▶ **Exercise instructions**:
Exact copies of the lines below are the goal; any images in them are dropped.

▶ **Supplied information**:
::::::::

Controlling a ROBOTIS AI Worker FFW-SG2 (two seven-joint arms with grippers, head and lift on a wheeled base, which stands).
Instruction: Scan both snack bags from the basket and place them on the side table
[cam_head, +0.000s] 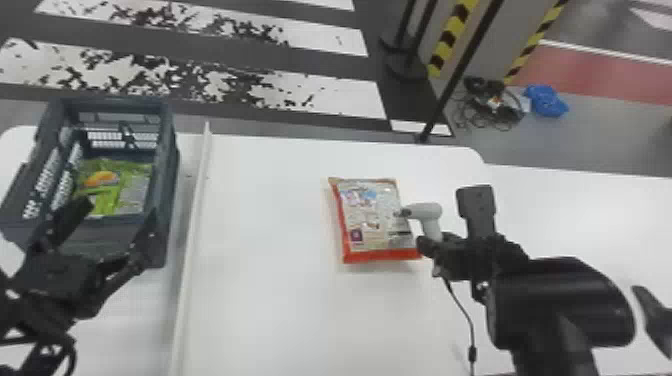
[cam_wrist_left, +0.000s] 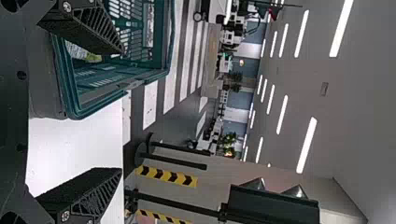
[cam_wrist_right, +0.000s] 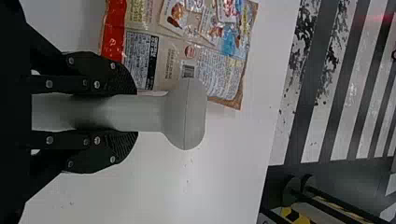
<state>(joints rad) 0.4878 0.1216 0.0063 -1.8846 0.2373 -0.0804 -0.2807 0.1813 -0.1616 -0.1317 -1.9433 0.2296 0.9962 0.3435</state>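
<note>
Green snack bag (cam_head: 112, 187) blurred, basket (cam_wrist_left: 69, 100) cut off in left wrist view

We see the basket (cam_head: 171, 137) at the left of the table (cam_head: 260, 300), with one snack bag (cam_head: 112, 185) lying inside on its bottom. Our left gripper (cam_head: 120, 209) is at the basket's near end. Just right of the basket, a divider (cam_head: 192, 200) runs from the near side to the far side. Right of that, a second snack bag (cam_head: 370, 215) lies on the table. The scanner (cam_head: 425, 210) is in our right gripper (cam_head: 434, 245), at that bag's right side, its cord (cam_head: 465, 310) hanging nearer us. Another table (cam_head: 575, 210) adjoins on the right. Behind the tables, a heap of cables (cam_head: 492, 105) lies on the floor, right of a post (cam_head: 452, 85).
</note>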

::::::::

▶ **Written answer**:
Controlling a ROBOTIS AI Worker FFW-SG2 (two seven-joint arms with grippers, head and lift on a wheeled base, which stands).
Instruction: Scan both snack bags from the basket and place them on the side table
[cam_head, +0.000s] 
[cam_wrist_left, +0.000s] 
[cam_wrist_right, +0.000s] 
<state>(joints rad) 0.4878 0.1216 0.0063 -1.8846 0.2373 -0.0804 -0.2807 0.1813 -0.1616 -0.1317 -1.9433 0.2296 0.9962 0.3435</state>
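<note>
Green snack bag (cam_head: 112, 187) blurred, basket (cam_wrist_left: 69, 100) cut off in left wrist view

We see the basket (cam_head: 171, 137) at the left of the table (cam_head: 260, 300), with one snack bag (cam_head: 112, 185) lying inside on its bottom. Our left gripper (cam_head: 120, 209) is at the basket's near end. Just right of the basket, a divider (cam_head: 192, 200) runs from the near side to the far side. Right of that, a second snack bag (cam_head: 370, 215) lies on the table. The scanner (cam_head: 425, 210) is in our right gripper (cam_head: 434, 245), at that bag's right side, its cord (cam_head: 465, 310) hanging nearer us. Another table (cam_head: 575, 210) adjoins on the right. Behind the tables, a heap of cables (cam_head: 492, 105) lies on the floor, right of a post (cam_head: 452, 85).
</note>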

The exercise has been carried out completely.